Un parfum d'été nocturne, riche en notes florales, a été collecté en 1753 près d'un parc proche de Saint-Germain.

Collection.

Son ventre s'emplissait désormais de parfum. Ses membres s'alourdissaient de plus en plus sur le coussin. Sa conscience s'embrumait.

Il était ivre. Pourtant, sa beuverie effrénée n'était pas encore terminée. Bien que ses yeux ne puissent plus lire, le livre lui avait glissé des mains depuis longtemps.

Elle a glissé, mais il ne s'arrêterait pas ce soir-là avant d'avoir fini la dernière bouteille, la plus belle.

Un flacon de ce parfum, c'est comme l'odeur d'une jeune fille de la rue Marais...

Il buvait avec ferveur, assis bien droit sur le canapé, bien qu'il eût du mal à cause du violet...

Le salon tanguait. À chaque mouvement, il tournait sur lui-même.

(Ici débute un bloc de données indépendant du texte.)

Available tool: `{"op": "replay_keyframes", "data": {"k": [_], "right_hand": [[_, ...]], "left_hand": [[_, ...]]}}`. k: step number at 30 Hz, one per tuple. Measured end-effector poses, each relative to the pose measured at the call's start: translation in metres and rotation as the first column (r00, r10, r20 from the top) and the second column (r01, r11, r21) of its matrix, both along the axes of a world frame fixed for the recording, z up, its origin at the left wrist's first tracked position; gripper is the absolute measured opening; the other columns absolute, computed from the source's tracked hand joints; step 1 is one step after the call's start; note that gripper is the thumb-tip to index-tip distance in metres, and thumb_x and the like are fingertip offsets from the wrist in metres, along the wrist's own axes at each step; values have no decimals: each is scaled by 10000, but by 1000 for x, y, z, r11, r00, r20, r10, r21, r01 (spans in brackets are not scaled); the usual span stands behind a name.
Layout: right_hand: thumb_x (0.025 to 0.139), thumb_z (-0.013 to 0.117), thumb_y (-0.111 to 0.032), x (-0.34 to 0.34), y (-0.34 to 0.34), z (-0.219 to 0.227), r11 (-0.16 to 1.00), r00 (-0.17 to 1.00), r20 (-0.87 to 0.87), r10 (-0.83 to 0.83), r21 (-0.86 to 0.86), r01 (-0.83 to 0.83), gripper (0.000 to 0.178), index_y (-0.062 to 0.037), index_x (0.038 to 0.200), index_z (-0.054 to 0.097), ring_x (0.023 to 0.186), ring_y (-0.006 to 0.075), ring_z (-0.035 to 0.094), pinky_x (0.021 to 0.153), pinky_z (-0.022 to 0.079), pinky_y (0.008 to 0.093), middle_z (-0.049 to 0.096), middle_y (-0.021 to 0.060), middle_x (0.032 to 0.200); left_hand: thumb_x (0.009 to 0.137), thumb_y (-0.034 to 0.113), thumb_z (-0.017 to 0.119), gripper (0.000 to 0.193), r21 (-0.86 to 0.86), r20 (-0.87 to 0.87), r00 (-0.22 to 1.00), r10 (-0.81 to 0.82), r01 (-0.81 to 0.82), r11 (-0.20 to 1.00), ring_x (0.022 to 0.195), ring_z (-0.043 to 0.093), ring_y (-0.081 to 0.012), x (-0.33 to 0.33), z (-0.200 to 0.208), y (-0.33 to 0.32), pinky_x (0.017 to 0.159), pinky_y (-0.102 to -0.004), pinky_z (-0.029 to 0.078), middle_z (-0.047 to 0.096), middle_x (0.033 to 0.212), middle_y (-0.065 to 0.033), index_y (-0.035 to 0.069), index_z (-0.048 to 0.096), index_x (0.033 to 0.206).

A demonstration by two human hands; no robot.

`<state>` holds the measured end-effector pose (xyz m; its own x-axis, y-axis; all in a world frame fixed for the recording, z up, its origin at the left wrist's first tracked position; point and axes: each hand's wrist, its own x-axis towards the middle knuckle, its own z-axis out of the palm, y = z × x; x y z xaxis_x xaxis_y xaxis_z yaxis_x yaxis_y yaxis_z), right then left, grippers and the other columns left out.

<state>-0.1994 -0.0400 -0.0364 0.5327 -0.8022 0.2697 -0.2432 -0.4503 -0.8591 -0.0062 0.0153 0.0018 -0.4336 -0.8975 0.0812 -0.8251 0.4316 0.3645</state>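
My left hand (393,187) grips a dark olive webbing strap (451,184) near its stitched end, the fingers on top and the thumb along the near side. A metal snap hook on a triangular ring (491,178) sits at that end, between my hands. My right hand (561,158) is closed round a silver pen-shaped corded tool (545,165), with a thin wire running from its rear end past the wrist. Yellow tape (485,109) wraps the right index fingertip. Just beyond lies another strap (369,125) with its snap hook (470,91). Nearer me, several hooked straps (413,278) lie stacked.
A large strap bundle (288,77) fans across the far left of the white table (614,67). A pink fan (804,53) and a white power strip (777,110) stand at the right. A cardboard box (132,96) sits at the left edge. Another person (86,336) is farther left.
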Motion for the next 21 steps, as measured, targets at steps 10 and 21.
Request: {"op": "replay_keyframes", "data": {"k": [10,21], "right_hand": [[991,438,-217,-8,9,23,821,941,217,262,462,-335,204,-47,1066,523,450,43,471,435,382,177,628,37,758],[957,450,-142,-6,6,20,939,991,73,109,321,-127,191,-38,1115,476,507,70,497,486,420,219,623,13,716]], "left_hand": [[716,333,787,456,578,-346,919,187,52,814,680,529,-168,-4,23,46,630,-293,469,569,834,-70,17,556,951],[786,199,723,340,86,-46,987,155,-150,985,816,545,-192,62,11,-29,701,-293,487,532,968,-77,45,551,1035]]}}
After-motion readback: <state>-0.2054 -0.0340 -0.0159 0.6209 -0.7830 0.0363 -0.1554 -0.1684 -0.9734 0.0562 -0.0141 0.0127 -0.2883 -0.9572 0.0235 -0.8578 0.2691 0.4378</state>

Le petit Grenouille, en posture d'étudiant, les genoux serrés,

Ses pieds étaient rapprochés, sa main gauche reposait sur sa cuisse gauche, et il humait le plus beau parfum remonté des profondeurs de son âme.

Verre après verre, la douleur ne cesse de s'intensifier.

Il savait qu'il avait trop bu. Il savait qu'il ne pouvait pas boire autant de bonne boisson. Mais il a quand même fini son verre.

Il termina. Il traversa le passage faiblement éclairé qui menait de la rue à la cour arrière. Il marcha vers la lumière.

Il posa sa tasse, perdu dans ses pensées à cause de sa mélancolie et de son excès d'alcool, et resta là plusieurs minutes encore, jusqu'à ce que le goût persistant s'estompe.

Les mots disparurent de sa langue. Il le fixa d'un regard vide.